Credit: Triple Twist Makeup and Hair Design


It’s been only a few short weeks since we moved into our new digs in San Francisco’s historic Flood Building and already we feel the pulse of American retail in 2011.

Built in 1904 (and one of the only buildings to survive the ’06 earthquake), the Flood Building is a marvelous testament to the titans of industry, when molten steel was as symbolic of strength as it was of permanence. One can not only imagine the crisp tap of Dashiell Hammett’s shoes in the marble halls, but of Sam Spade himself.

More than likely he got his Vitamin V from John’s Grill, which still makes a decent martini (but it could be better.)

Seven floors below is the Gap flagship store, which seems to be experimenting with a pop up shop devoted to… bicycles. You’d never really know it though because the space they gave to Public — that’s the bike company created by Design Within Reach founder Rob Forbes — is in a back corner of the second floor. I’m still trying to figure out how the Gap decided to give such valuable real estate to Public for nothing (or at least, that’s what the sales person told me.)

Street performers like this one make the kind of music only a mother could love — their mother.

Market and Powell is colorful, to say the least. Tourists wait for cable cars while “talented” street musicians march to a different drummer — thanks to some old buckets and pans.

Where French Connection used to be, a new store from Spain has opened called Desigual. Get it?

That’s OK I didn’t either. So far most people seem to be going there for the free shopping bags they’re handing out, which manage to get everyone thinking that people are actually shopping there.

After closing their mammoth flagship store on Union Square, Disney opened a modest little space where Bennetton used to be. But it seems like kids these days are more interested in going to the Apple store, only a few yards away. At almost any hour of the day the store is a hive of activity, although I’m not clear what people are doing there that they can’t do at home. Which is probably why so many of our clients continue to mention it when they describe their retail prototype (note to clients: innovate — don’t regurgitate.)

Meanwhile the buzz downtown is about Target opening a store in the former Metreon. That’ll make downtown traffic all the more interesting.

Don’t Count on It: Dior’s former flagship on Union Square has been shrouded for over a year with a seemingly empty promise.

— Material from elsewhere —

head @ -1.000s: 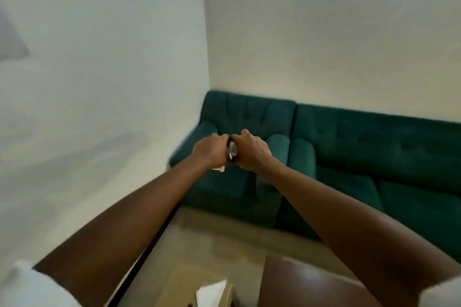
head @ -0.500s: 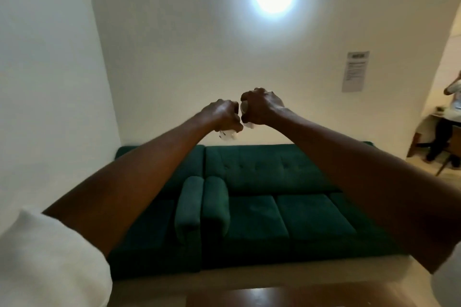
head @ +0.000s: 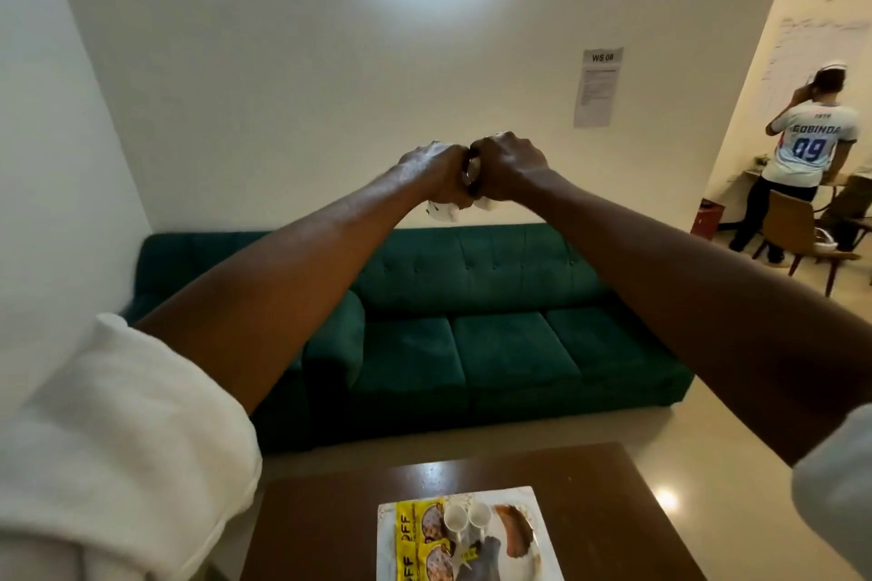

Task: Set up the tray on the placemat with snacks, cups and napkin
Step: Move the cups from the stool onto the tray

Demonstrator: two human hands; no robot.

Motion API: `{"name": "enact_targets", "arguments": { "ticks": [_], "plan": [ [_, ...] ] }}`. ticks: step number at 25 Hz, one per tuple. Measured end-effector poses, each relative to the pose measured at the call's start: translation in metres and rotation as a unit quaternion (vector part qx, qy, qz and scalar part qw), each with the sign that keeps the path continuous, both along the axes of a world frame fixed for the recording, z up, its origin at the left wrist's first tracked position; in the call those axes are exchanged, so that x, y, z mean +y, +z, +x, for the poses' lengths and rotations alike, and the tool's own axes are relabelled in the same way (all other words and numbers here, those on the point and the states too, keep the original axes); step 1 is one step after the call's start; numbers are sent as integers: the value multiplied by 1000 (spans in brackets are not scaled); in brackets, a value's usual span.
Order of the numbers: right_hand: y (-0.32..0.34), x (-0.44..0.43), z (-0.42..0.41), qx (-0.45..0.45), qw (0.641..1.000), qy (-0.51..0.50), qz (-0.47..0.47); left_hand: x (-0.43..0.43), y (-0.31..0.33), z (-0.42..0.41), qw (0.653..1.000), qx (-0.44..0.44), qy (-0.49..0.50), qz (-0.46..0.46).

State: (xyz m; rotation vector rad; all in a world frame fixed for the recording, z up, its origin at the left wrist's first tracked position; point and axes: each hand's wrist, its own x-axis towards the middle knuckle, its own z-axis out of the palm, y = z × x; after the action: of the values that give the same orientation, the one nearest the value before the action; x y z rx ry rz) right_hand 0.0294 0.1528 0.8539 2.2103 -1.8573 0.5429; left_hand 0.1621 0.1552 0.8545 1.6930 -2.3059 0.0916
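Observation:
My left hand [head: 434, 175] and my right hand [head: 509, 165] are raised at arm's length, fists pressed together. Both are closed on a small white paper piece [head: 443, 213] that pokes out below the knuckles; what it is cannot be told. Far below, on the brown table [head: 330, 528], lies a pale placemat [head: 542, 557]. On it are two yellow snack packets [head: 415, 528], two white cups [head: 467, 517] side by side, and a brown oblong item [head: 516, 531]. A dark object [head: 483, 561] lies just below the cups.
A green sofa [head: 472, 344] stands against the wall beyond the table. A notice sheet [head: 598, 87] hangs on the wall. At the right, through an opening, a person [head: 802, 165] stands with their back turned beside wooden chairs [head: 797, 231] and a desk.
The view swung right from the sofa corner, rose, then dipped, so the table and placemat came into sight. My fists stayed pressed together on the white piece.

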Motion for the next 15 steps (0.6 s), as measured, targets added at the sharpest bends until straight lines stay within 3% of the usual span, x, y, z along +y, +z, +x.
{"name": "enact_targets", "arguments": {
  "ticks": [8,11,15],
  "plan": [
    [-76,-63,-30,-43,999,-5,34,-61,-77,-28,999,31,27,10],
    [-147,-89,-35,-93,993,-1,77,-95,-157,-34,994,93,34,51],
    [-276,-101,-42,-92,981,-40,169,-103,-291,-41,986,81,57,136]
  ]
}}
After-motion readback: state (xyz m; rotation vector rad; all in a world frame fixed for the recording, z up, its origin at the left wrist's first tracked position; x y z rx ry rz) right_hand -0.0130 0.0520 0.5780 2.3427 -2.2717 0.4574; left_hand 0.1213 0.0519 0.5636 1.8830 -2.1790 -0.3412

Out on the Square, Dior continues to maintain squatting rights on their old flagship space which features a sign stating: “DIOR HOMME – Coming Soon.” That was over a year ago, so I’m not sure how soon is soon.

Around the corner though is slightly-overwrought All Saints Spitalfields store, which features several hundred sewing machines filling it’s giant windows on Geary Boulevard. Inside, it’s half Dickensian sweatshop, half-slaughterhouse. Who knew the two could be so chic?

All Saints ingenious window display sets the tone for its homage to a Dickensian sweat shop.

The custom lighting and fixtures appear to have come directly from the Cabinet of Dr. Caligari. The All Saints look has evolved over the past few years into a kind of “slum-chic”: all worker boots, distressed khaki and black woolens, mittens, and stuff that looks like it got left out in the rain. It’s pure “Oliver Twist.”

A few yards down from All Saints is Downtown, which strangely features black tinted windows that make it impossible to see in. I’m always mesmerized by brands that make a mess of their most valuable real estate — their windows. But the store is lovely inside, again, favoring the dark and subdued atmosphere that will remind you again that you need glasses. In one corner hang two Balenciaga jackets. In another hang a collection of furs and leathers, or complicated little jewelry pieces in a steel case. It’s all very beautiful but oddly, you don’t feel like buying.

Downtown doesn’t want you to look in its windows, but promises a rarified offer of designer goods.

On the other side of the street is Emporio Armani, which has set up temporary shop while they do a massive remodel to their permanent space on Grant and O’Farrell. The company had famously plunked a caf in the middle of the store, which, while very cool, was an obvious money-drain and complete waste of retail space. Vaguely Euro types would park themselves there and sip on Pellegrino.

We haven’t found our satellite office yet for the days when it’s too warm to stay in the office, but come 5 o’clock you might find us at the slightly seedy Gold Dust Lounge, a place that Herb Caen called, “the last of the authentic nightcapperies.” We’ll drink to that.